Patients who underwent orthopedic surgery in an inpatient setting had a moderate preference for male and female physicians who wore a white coat over scrubs or business attire.
Adobe stock

Results from pair-wise comparisons for women surgeons showed there was no difference in patient preference between white coat over business attire compared with white coat over scrubs or scrubs alone. However, each preferred business attire and casual attire. Similar results were seen when patients rated the surgeon’s perceived intelligence, skill, trust, confidentiality and safety. Pair-wise comparisons for male surgeons showed patients did not prefer white coat over scrubs to white coat over business attire, scrubs alone or business attire. There was no difference between white coat over business attire and scrubs alone; although, they were both preferred to business attire and casual attire. No difference was seen between scrubs alone and business attire. Scrubs alone and business attire were both preferred over casual attire, with similar results seen for other categories. Patients preferred white coat over scrubs or white coats over business attire for men and women, when asked to rank all attire types, followed by scrubs alone, business attire and casual attire.

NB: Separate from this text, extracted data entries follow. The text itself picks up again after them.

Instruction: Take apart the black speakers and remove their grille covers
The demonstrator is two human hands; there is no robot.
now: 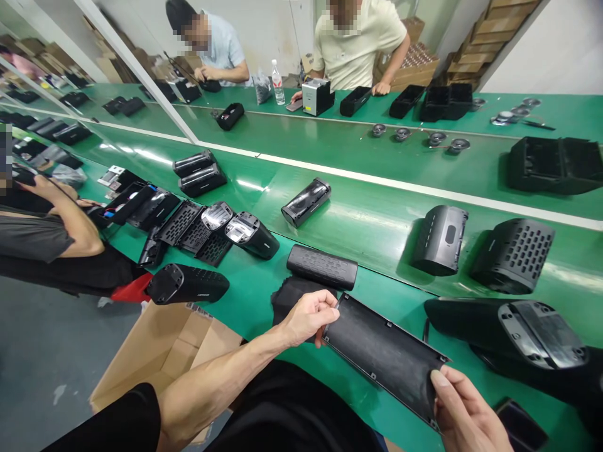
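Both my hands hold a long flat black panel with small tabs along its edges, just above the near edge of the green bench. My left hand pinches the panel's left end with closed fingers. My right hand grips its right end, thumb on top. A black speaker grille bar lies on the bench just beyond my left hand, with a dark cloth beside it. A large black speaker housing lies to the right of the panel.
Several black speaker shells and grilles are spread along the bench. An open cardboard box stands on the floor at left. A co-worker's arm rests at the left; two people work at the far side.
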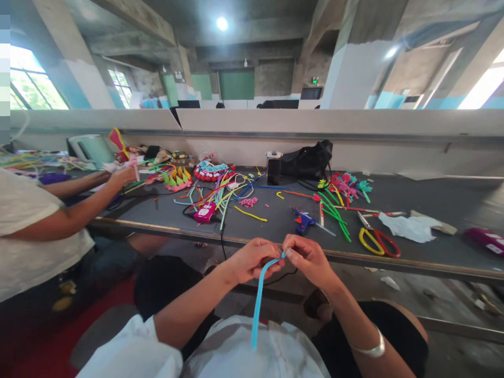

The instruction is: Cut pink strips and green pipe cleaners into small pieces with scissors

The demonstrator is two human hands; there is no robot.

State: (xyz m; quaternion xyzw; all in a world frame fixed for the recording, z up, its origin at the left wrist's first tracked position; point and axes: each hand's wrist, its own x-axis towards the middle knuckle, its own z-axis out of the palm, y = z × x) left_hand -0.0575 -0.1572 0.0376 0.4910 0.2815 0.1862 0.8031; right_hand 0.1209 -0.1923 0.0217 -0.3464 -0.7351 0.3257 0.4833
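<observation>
Both of my hands meet just in front of the table edge, over my lap. A light-blue pipe cleaner [258,304] runs from my fingertips and hangs down toward my shirt. My left hand [255,260] is closed around it near its upper end. The thumb and fingers of my right hand [309,260] pinch its tip, which looks bent or curled. Beyond my hands on the table lie a blue glue gun [303,219] and scissors [378,239] with yellow and red handles.
Several loose pipe cleaners [224,205] lie around a magenta box [205,212]. Bright pipe-cleaner flowers [346,186], a black bag [309,161] and white tissue [411,227] are on the dark table [137,210]. At left, a co-worker's hand [125,174] holds something pink.
</observation>
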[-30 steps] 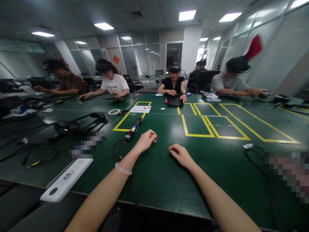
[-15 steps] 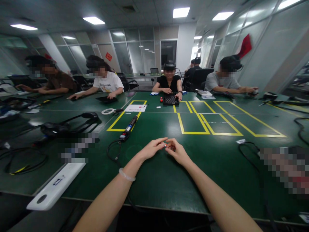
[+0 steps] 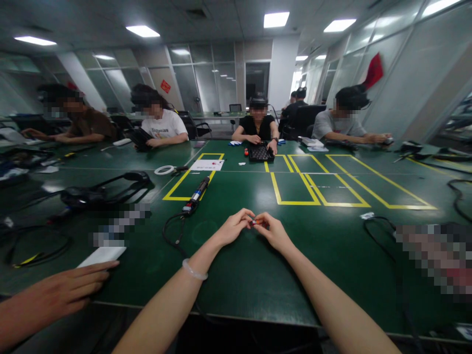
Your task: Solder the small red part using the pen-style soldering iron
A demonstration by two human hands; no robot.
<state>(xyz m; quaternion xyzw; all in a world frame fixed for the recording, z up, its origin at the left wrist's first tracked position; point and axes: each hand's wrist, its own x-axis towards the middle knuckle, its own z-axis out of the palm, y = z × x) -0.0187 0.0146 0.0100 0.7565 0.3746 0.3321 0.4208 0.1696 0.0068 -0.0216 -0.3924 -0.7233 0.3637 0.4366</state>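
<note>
My left hand and my right hand meet fingertip to fingertip just above the green table. Both pinch one tiny red and white part between them. A pale bangle circles my left wrist. A corded tool with a black and red barrel lies to the front left of my left hand, and its cable loops beside it.
Another person's hand reaches in from the lower left over a white flat device. Yellow tape rectangles mark the table ahead. A black headset lies left, a black cable right. Several people sit along the far side; one has a black tray.
My hands came together from apart and now pinch the small part, a little higher than half a second ago. A co-worker's hand has entered at lower left, covering most of the white device.
</note>
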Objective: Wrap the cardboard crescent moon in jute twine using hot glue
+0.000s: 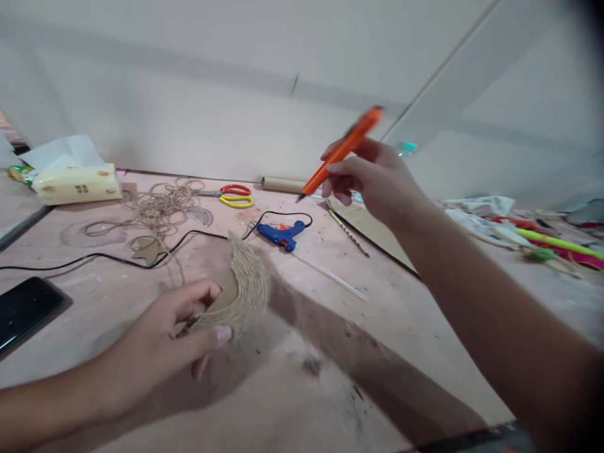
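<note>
My left hand [184,333] grips a crescent-shaped cardboard piece [250,277] at its lower end, the thumb on top. Rows of jute twine cover its face. Raised above the table, my right hand [361,170] is closed round an orange utility knife [342,151], slightly blurred, with its dark tip pointing down and left. Beyond the crescent lies a blue hot glue gun [283,236] with a black cord. A clear glue stick [342,283] rests to its right. Loose twine [163,211] is heaped behind my left hand, one strand running toward it.
Scissors [236,196], a protractor [201,216], a cardboard tube [283,184] and a pencil [349,231] lie toward the wall. A phone [31,311] sits at left, below a tissue pack [78,182]. Cardboard [377,236] and colourful scraps [542,236] are at right.
</note>
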The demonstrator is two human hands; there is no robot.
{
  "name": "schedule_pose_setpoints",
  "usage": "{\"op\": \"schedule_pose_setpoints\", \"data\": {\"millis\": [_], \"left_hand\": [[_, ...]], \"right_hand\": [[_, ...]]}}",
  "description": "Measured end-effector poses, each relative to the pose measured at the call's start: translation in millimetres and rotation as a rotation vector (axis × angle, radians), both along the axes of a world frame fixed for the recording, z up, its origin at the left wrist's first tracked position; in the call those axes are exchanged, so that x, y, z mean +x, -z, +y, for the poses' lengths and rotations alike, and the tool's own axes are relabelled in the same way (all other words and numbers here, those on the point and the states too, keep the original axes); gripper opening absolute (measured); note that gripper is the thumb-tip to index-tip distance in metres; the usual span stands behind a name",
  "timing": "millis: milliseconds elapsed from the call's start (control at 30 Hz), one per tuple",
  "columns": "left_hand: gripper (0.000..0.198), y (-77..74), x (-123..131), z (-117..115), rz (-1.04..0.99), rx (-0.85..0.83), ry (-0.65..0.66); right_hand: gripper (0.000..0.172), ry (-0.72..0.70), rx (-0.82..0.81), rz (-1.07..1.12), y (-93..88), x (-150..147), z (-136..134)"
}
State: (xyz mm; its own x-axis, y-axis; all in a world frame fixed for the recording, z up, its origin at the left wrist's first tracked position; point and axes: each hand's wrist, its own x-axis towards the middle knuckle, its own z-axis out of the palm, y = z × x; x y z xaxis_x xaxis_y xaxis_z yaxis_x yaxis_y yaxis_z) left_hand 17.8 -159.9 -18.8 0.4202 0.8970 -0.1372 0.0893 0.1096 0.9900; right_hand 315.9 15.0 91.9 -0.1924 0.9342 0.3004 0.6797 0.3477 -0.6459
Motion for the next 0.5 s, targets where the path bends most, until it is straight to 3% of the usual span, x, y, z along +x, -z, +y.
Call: {"op": "schedule_pose_setpoints", "data": {"millis": [100, 233, 367, 500], "left_hand": [[0.016, -2.4, 12.2, -1.7, -0.105, 0.035, -0.087], [0.015, 2.0, 20.2, -4.6, -0.171, 0.032, -0.127], [0.019, 12.5, 16.5, -0.9, -0.092, 0.080, -0.156], [0.022, 24.0, 4.9, 24.5, 0.037, 0.140, -0.217]], "right_hand": [[0.038, -0.189, -0.078, 0.298, 15.7, 4.6, -42.8], [0.045, -0.423, -0.389, 0.604, 40.6, -0.7, -79.1], [0.033, -0.396, -0.429, 0.693, 67.2, -9.1, -92.1], [0.050, -0.415, -0.472, 0.617, 80.6, -11.0, -92.4]]}}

“Moving forward, there is still a lot to be learned about all of the factors that influence how patients perceive their caretakers, their overall experience and the crucial bond that forms between them and their surgical team,” Jennings said. “Furthermore, these factors change depending on the setting, subspecialty, patient age, etc., so there are numerous ways to look at this issue.” – by Monica Jaramillo

 

Disclosures: The researchers report no relevant financial disclosures.